By this time, hearing the commotion, my wife was awake, so I asked her to come and hold the plastic container against the wall while I went and found a piece of cardboard. Then I slid the cardboard between the container and the wall and it was trapped.  I did not eat it because it was Yom Kippur.  Anyway, I don’t think lizards are kosher, they don’t have cloven-hooves or scales.

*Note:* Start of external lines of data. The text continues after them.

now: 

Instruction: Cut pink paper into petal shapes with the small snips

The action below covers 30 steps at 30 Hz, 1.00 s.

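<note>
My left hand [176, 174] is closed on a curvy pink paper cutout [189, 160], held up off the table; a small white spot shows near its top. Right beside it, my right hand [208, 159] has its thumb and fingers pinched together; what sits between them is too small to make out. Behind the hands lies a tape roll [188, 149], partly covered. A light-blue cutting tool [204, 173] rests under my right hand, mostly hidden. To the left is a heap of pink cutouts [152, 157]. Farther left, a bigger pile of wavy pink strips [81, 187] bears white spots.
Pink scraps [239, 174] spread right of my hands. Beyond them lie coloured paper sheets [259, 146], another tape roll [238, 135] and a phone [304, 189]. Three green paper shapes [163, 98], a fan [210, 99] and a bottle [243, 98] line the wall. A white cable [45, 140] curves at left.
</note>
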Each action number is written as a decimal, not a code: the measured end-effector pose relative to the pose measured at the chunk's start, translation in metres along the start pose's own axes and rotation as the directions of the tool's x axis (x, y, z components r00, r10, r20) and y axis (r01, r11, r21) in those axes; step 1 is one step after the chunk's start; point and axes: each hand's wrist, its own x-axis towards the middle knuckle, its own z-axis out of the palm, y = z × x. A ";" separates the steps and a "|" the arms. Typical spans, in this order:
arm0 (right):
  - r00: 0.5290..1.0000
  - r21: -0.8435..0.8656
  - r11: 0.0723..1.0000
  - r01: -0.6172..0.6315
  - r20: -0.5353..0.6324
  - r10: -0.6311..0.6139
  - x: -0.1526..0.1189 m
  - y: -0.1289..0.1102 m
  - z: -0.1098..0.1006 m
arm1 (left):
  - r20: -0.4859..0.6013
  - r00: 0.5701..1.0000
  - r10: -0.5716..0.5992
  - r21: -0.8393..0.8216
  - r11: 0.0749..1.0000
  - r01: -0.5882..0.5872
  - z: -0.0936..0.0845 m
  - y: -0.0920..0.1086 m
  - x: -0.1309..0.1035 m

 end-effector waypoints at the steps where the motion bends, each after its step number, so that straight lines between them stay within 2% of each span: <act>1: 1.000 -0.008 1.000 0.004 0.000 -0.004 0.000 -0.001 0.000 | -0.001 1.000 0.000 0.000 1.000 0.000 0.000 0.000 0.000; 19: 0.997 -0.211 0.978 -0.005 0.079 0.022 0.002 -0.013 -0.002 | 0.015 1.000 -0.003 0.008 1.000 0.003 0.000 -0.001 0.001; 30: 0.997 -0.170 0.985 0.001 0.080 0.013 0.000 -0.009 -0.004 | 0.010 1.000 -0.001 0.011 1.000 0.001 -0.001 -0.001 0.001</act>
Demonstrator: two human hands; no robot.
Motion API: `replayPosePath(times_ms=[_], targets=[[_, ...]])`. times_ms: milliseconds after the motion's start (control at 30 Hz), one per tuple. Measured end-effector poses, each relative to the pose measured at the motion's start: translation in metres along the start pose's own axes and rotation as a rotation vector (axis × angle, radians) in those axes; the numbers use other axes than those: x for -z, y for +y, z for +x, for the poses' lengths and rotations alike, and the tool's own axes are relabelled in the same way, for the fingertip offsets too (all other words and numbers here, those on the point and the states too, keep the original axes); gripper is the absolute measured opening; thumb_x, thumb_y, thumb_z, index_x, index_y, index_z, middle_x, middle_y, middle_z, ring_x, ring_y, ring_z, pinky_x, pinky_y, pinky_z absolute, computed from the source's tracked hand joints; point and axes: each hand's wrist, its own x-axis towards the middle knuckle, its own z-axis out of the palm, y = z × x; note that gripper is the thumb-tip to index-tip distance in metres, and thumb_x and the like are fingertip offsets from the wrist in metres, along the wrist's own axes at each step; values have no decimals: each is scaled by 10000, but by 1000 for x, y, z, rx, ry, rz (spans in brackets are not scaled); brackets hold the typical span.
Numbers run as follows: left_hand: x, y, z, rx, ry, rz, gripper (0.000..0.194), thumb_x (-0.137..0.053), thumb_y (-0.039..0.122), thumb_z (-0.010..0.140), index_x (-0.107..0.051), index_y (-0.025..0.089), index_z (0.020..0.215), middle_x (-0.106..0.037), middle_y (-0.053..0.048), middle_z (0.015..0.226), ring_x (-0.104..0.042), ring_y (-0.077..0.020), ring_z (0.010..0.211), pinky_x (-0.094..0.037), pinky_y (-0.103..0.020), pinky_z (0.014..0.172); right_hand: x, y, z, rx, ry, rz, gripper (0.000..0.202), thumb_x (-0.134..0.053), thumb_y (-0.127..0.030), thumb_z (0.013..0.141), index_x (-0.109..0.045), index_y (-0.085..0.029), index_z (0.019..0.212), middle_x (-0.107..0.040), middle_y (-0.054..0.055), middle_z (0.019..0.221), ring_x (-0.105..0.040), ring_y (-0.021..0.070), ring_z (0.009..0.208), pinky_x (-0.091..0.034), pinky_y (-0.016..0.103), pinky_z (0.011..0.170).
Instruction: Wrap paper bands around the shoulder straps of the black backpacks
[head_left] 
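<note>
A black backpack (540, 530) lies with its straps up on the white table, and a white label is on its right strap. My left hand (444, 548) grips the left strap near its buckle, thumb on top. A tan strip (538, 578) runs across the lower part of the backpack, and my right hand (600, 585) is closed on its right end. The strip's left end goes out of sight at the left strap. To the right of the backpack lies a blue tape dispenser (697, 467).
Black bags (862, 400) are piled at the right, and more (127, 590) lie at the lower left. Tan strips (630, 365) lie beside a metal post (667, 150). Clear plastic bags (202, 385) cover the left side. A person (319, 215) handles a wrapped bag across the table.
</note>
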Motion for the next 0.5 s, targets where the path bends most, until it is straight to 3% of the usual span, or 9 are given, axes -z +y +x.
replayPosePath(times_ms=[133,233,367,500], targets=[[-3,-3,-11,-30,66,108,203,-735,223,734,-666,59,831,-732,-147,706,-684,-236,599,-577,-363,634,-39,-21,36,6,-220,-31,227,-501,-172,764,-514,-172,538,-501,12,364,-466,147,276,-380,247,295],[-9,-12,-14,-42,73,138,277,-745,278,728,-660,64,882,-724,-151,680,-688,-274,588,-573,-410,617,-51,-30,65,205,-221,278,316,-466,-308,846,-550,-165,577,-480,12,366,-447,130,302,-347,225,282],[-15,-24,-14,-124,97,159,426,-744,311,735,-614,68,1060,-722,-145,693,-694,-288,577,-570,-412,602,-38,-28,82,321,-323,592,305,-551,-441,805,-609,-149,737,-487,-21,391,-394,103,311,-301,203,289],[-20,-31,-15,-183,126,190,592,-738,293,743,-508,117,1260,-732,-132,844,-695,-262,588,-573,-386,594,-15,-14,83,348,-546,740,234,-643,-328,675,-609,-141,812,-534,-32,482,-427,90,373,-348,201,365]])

I took it to the merpeset (balcony) and threw it over.  I hope it did not harm it, since my aim was to save it, but not in my house.  I hope it told it’s friends “don’t go to apt. 5, there’s a crazy guy there who will catch you and throw you over the balcony.”  But, then I also thought, it’s large daddy or mummy lizard might come looking for it, a kind of Kimodo dragon monster.  With those thoughts in my mind I found it hard to get back to sleep.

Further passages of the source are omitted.